• PROBLEM
Among the records below, find the line that has "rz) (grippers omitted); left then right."; from there, give the lines again exactly, and stop after the line that has "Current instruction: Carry".

#####

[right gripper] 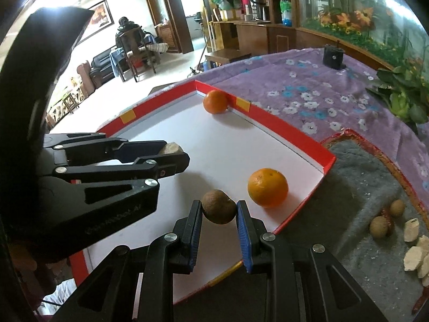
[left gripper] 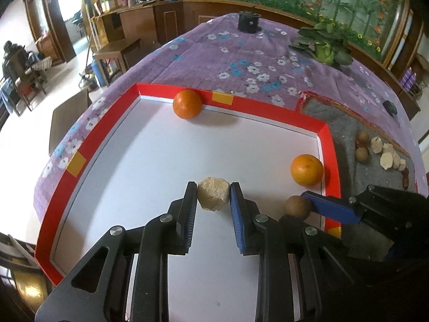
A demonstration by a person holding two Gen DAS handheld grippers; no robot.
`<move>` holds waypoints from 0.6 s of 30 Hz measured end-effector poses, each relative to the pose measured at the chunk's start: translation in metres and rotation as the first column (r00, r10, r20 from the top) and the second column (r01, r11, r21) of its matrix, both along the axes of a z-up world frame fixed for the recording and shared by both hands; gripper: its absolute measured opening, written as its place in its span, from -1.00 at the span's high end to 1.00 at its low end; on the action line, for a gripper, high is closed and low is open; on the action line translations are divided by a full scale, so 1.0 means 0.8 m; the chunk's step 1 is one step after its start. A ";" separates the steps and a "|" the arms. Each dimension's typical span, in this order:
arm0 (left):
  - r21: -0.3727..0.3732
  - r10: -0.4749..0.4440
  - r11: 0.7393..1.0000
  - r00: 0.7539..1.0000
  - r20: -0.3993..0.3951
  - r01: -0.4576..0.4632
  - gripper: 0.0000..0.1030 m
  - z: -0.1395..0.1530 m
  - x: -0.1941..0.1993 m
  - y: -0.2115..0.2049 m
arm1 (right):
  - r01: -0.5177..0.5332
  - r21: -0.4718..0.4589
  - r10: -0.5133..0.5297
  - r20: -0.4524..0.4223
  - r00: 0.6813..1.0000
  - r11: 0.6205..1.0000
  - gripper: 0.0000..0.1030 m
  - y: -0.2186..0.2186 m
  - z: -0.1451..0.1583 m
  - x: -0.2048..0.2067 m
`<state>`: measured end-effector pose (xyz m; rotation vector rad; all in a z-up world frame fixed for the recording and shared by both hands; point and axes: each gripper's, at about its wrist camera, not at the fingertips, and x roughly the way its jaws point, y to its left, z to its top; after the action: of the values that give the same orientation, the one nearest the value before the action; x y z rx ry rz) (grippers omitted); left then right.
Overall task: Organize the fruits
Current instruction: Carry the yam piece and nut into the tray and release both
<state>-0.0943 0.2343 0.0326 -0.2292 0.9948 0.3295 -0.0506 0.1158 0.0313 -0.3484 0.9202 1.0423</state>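
- The person is carrying two pieces at once over the shallow white tray with the red rim (left gripper: 325, 145), so the step in hand looks like delivery into the tray, not pickup.
- The left gripper (left gripper: 213, 194) is clamping a pale, rough-cut beige chunk (left gripper: 213, 193) between its fingertips, above the near middle of the tray floor (whether the chunk is touching the floor cannot be told).
- The right gripper (right gripper: 219, 209) is pinching a small round brown fruit (right gripper: 219, 206) at its tips, above the tray's near right part, just beside the nearer round orange (right gripper: 267, 187).
- That orange is sitting on the tray floor close to the tray's right wall; a second round orange (left gripper: 187, 103) is resting against the tray's far wall.
- More small brown fruits (right gripper: 378, 227) and pale cut pieces (right gripper: 413, 258) are lying on the grey felt mat (right gripper: 356, 177) outside the tray's right wall, so the sorting seems only partly done.
- The next move probably calls for lowering each piece onto bare tray floor and opening the jaws gently, since the round brown fruit could roll toward the nearer orange.
- The two grippers are working near each other, so releasing one at a time would be safer.
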 end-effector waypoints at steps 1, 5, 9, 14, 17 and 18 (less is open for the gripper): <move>-0.003 0.006 1.000 1.000 0.000 -0.006 0.54 -0.001 0.001 0.001 | 0.002 0.005 -0.002 0.004 1.000 1.000 0.50 -0.001 0.000 0.000; -0.018 0.021 1.000 1.000 -0.011 -0.022 0.37 -0.002 0.001 0.005 | 0.013 0.034 -0.011 -0.040 0.999 0.999 0.49 -0.008 0.002 0.006; -0.014 0.029 0.999 0.999 0.012 -0.029 -0.12 0.004 -0.001 0.004 | 0.025 0.054 -0.023 -0.041 0.999 0.998 0.46 -0.017 0.011 0.004; -0.034 0.027 0.999 0.999 0.027 -0.026 -0.15 0.010 -0.003 0.001 | 0.060 0.094 -0.056 -0.042 0.998 0.994 0.41 -0.041 0.027 0.004; -0.036 -0.001 0.999 0.999 0.043 0.002 -0.15 0.017 -0.005 -0.012 | 0.084 0.104 -0.080 -0.035 0.996 0.991 0.38 -0.056 0.033 0.004; -0.036 -0.008 0.999 0.999 0.050 0.010 -0.15 0.019 -0.005 -0.016 | 0.096 0.108 -0.093 -0.034 0.995 0.990 0.37 -0.063 0.035 0.004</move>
<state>-0.0986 0.2212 0.0478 -0.2647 0.9530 0.2967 -0.0471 0.0656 0.0591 -0.1972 0.8931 1.0082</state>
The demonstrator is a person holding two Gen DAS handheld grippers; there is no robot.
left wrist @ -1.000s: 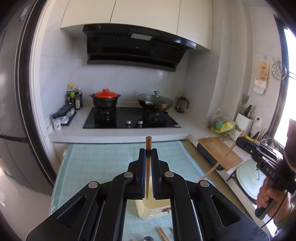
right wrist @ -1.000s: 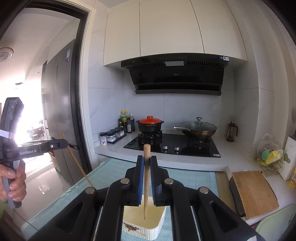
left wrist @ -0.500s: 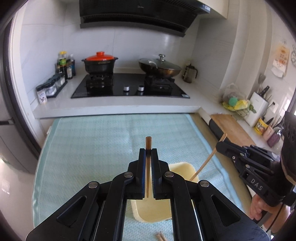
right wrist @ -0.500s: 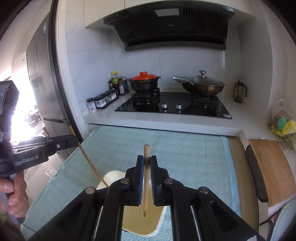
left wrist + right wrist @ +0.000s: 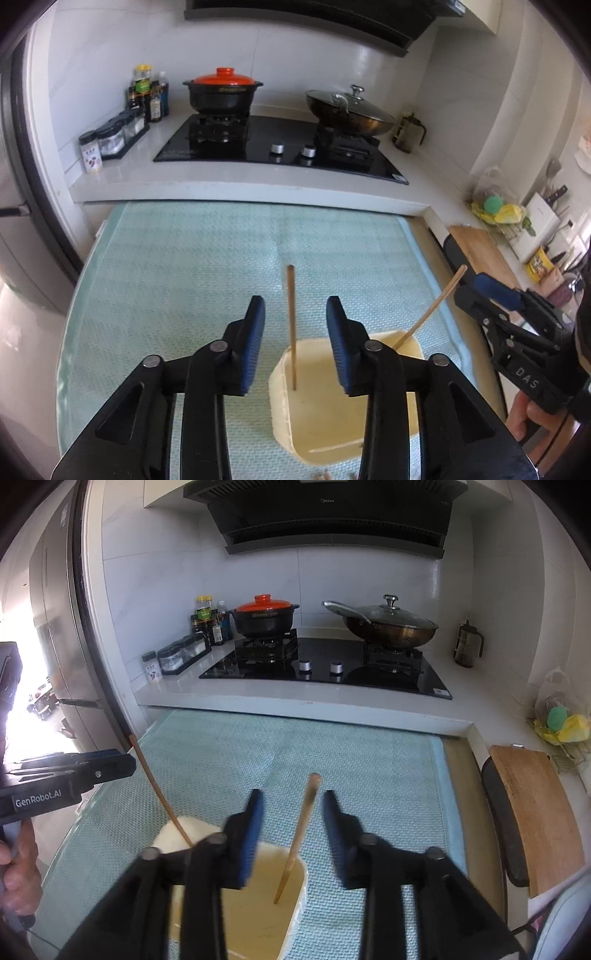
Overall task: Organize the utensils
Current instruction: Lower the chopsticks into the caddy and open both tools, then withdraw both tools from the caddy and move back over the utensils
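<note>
Two chopsticks stand in the cream container (image 5: pixel 343 413) on the teal mat (image 5: pixel 192 273). Left gripper (image 5: pixel 295 347) has its jaws wide apart around one chopstick (image 5: pixel 291 325), untouched. Right gripper (image 5: pixel 291 830), jaws likewise spread, frames another chopstick (image 5: pixel 297 838), leaning toward 1 o'clock.

Two chopsticks stand in one cream holder (image 5: pixel 332 417): one chopstick (image 5: pixel 291 328) upright, another chopstick (image 5: pixel 430 308) leaning right of it. A third stick (image 5: pixel 332 448) lies flat inside the holder. Behind the holder: one orange-lidded pot (image 5: pixel 222 90), one lidded wok (image 5: pixel 349 112), two stove knobs (image 5: pixel 277 148), one cutting board (image 5: pixel 535 812).
</note>
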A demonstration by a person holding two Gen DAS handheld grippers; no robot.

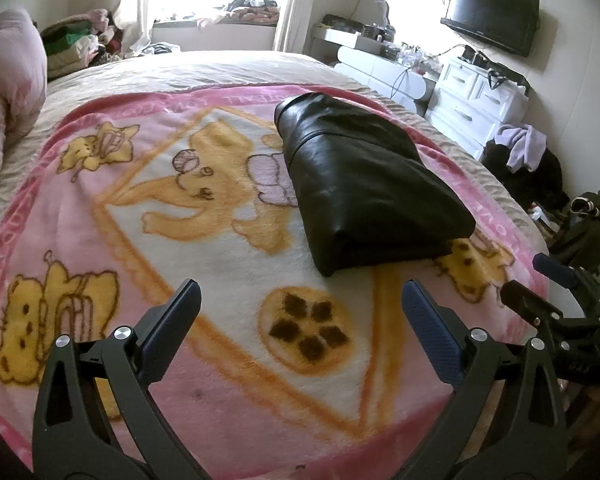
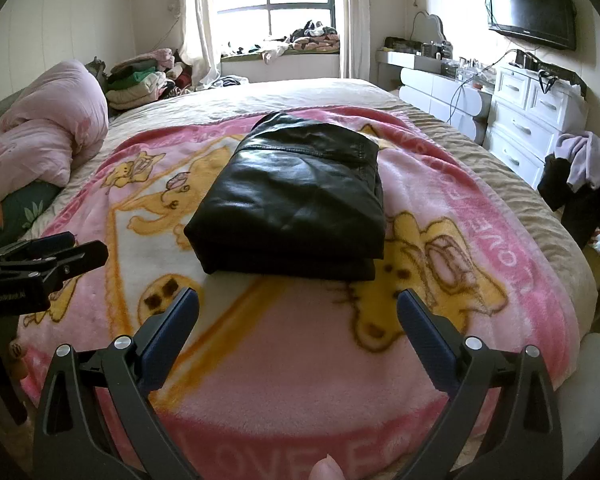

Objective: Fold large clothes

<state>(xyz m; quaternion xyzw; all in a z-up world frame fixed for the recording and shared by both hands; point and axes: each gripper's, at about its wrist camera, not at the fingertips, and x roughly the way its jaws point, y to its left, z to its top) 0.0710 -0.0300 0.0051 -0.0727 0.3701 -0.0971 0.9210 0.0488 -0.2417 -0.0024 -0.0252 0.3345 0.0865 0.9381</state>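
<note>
On the bed [image 2: 260, 94], which fills most of both views, lies a big pink fleece blanket [image 2: 308, 360] with yellow cartoon animals and a white middle panel. It's spread over a beige bedspread [image 1: 204, 68] that shows along the far side and right edge.

Sitting on the blanket is the black leather garment [image 2: 296, 208], already folded into a thick, roughly rectangular bundle with stacked layers showing along the near edge. From the right wrist view it's pretty much dead centre, from the left wrist view it sits off to the right [image 1: 364, 184]. Nothing is touching it.

Up at the left side of the bed there's a bunched-up pink duvet [image 2: 48, 132], and behind it a pile of folded clothes [image 2: 140, 84] by the window. Over on the right wall are a white dresser [image 2: 532, 120] and a black TV [image 2: 530, 4] mounted above it.

Both sets of tongs are hovering over the near part of the blanket, short of the bundle. The left tongs [image 1: 300, 300] are spread wide with nothing between them. Same story for the right tongs [image 2: 298, 306], spread wide and empty. Each one also shows up at the edge of the other's view.

Smallest bit: a fingertip [image 2: 326, 468] pokes in at the bottom edge of the right wrist view.
</note>
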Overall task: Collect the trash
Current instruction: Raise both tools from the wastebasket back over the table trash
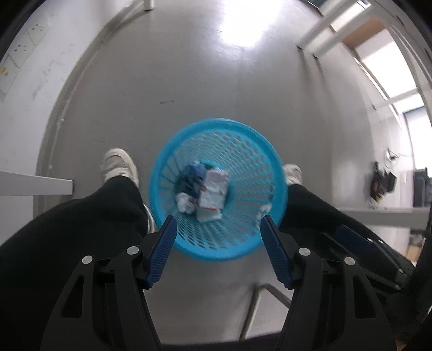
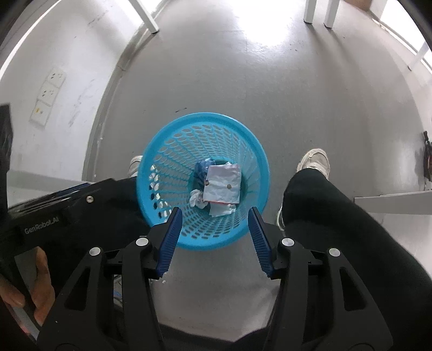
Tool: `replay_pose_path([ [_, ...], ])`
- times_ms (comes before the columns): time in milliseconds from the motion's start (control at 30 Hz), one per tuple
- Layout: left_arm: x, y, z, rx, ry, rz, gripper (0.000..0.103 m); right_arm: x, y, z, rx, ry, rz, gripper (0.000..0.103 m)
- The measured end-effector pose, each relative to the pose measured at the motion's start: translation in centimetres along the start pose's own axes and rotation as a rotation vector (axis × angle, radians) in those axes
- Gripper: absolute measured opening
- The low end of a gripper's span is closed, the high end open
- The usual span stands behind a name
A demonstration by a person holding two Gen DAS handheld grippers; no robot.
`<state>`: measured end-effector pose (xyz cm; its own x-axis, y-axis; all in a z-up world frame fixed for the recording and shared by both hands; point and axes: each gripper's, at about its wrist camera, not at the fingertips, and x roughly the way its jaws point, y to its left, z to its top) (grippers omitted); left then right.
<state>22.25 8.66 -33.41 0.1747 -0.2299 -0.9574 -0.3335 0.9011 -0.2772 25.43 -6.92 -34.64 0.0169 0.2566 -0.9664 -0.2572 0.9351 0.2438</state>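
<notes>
A blue mesh waste basket [image 1: 189, 135] [image 2: 167, 129] stands on the grey floor between a person's feet. At its bottom lie a flat white paper packet [image 1: 213, 191] [image 2: 222, 183], a crumpled blue wrapper [image 1: 193, 172] [image 2: 202, 167] and a small white paper ball [image 1: 183, 202] [image 2: 197, 199]. My left gripper [image 1: 218, 220] hangs above the basket's near rim, jaws apart, nothing between them. My right gripper [image 2: 215, 212] also points down over the near rim, jaws apart and empty. The left gripper's black body [image 2: 54, 213] shows at the left of the right wrist view.
The person's black trouser legs [image 1: 81, 216] [image 2: 324, 216] and pale shoes [image 1: 118, 164] [image 2: 314, 159] flank the basket. White table legs [image 2: 148, 19] stand at the far end of the floor. A wall with sockets [image 2: 48, 94] runs along the left. Grey table edges [image 1: 35, 183] [image 2: 391, 202] jut in from the sides.
</notes>
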Motion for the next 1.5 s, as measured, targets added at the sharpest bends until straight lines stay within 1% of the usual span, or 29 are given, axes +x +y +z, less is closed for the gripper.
replay_pose_path([
  [33, -0.8, -0.3, -0.4, 0.019, -0.007, -0.039, 0.069, -0.6, 0.2, -0.4, -0.007, -0.01, 0.003, 0.055],
  [67, -1.5, -0.5, -0.8, 0.036, -0.026, -0.051, 0.071, -1.1, 0.3, -0.8, -0.011, -0.019, 0.003, 0.056],
  [133, -2.7, -0.6, -2.0, 0.071, -0.058, -0.018, 0.072, -2.4, 0.5, -1.7, -0.021, -0.04, 0.004, 0.058],
  [200, -3.3, -0.5, -3.0, 0.085, -0.057, -0.012, 0.072, -3.6, 0.8, -2.6, -0.036, -0.058, 0.004, 0.061],
  [233, -3.6, -0.4, -3.4, 0.092, -0.059, -0.009, 0.072, -4.1, 0.8, -3.0, -0.039, -0.07, -0.006, 0.062],
  [300, -4.4, -0.3, -4.5, 0.112, -0.08, 0.017, 0.072, -5.5, 1.1, -4.1, -0.049, -0.118, -0.055, 0.064],
  [333, -4.7, -0.4, -5.0, 0.121, -0.088, 0.023, 0.072, -6.2, 1.3, -4.7, -0.051, -0.135, -0.052, 0.066],
  [400, -6.1, -1.0, -5.9, 0.155, -0.123, 0.019, 0.073, -7.3, 1.2, -5.3, -0.052, -0.156, -0.037, 0.068],
  [467, -7.3, -1.3, -6.8, 0.18, -0.165, 0.029, 0.076, -8.6, 1.3, -6.3, -0.061, -0.176, -0.031, 0.069],
  [567, -8.5, -1.5, -8.2, 0.198, -0.198, 0.034, 0.079, -10.0, 1.1, -7.8, -0.057, -0.187, -0.013, 0.071],
  [633, -9.2, -1.4, -9.2, 0.21, -0.214, 0.035, 0.086, -10.9, 1.2, -8.8, -0.058, -0.192, 0.005, 0.072],
  [667, -9.8, -1.4, -9.6, 0.215, -0.231, 0.035, 0.087, -11.6, 1.3, -9.3, -0.063, -0.2, 0.022, 0.075],
  [700, -10.7, -1.3, -10.2, 0.219, -0.266, 0.04, 0.088, -12.4, 1.5, -9.8, -0.073, -0.213, 0.041, 0.079],
  [800, -12.6, -1.2, -11.9, 0.244, -0.348, 0.062, 0.097, -14.3, 2.1, -10.9, -0.105, -0.252, 0.072, 0.083],
  [900, -13.6, -1.3, -13.0, 0.259, -0.373, 0.064, 0.097, -16.3, 2.5, -12.1, -0.131, -0.316, 0.083, 0.088],
  [1000, -14.9, -1.3, -14.0, 0.26, -0.389, 0.034, 0.097, -18.1, 3.0, -13.1, -0.162, -0.368, 0.092, 0.092],
  [1100, -16.7, -1.0, -14.9, 0.267, -0.437, 0.019, 0.097, -19.8, 3.2, -13.9, -0.175, -0.417, 0.1, 0.094],
  [1267, -20.7, -0.5, -16.3, 0.282, -0.521, -0.018, 0.097, -24.1, 2.7, -14.5, -0.18, -0.53, 0.139, 0.094],
  [1367, -23.0, -0.7, -16.6, 0.307, -0.565, -0.035, 0.097, -26.8, 2.5, -14.6, -0.19, -0.595, 0.156, 0.094],
  [1500, -26.3, -1.0, -16.3, 0.316, -0.637, -0.065, 0.097, -30.4, 2.6, -14.3, -0.207, -0.68, 0.149, 0.094],
])
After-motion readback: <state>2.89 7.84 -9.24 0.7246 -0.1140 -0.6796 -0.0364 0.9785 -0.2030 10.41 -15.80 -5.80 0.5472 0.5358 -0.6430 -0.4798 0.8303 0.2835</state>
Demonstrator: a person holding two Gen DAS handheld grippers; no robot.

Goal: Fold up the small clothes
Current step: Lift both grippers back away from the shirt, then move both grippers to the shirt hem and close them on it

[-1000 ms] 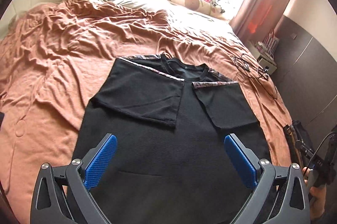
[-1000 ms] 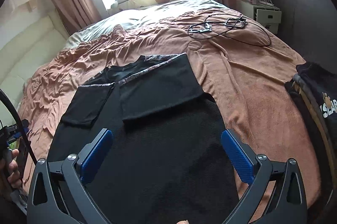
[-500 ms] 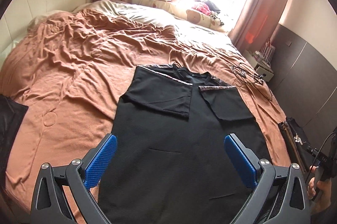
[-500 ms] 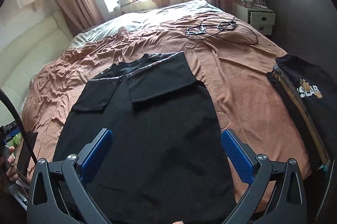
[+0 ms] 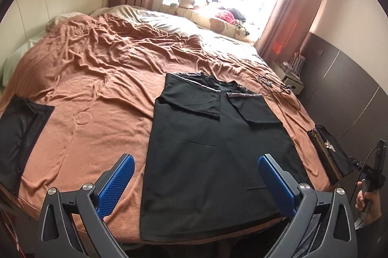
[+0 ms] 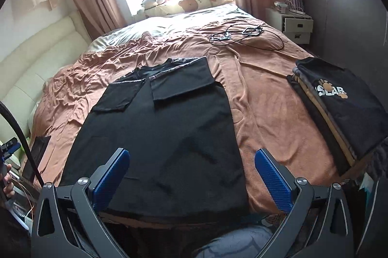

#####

• RESPONSE
`<state>`: measured end-effector pose (xyz m; rotation vector rad; all in a z-up world frame fixed for the recording and shared by both hands; point and axes: each gripper's, at about its wrist camera, not at the fingertips, and x roughly the way its jaws point, y to its left, z to its top; after the action: of the values that give the same orientation, the one nearest the value before the action; x y z rx ry rz) (grippers omitted); left then right.
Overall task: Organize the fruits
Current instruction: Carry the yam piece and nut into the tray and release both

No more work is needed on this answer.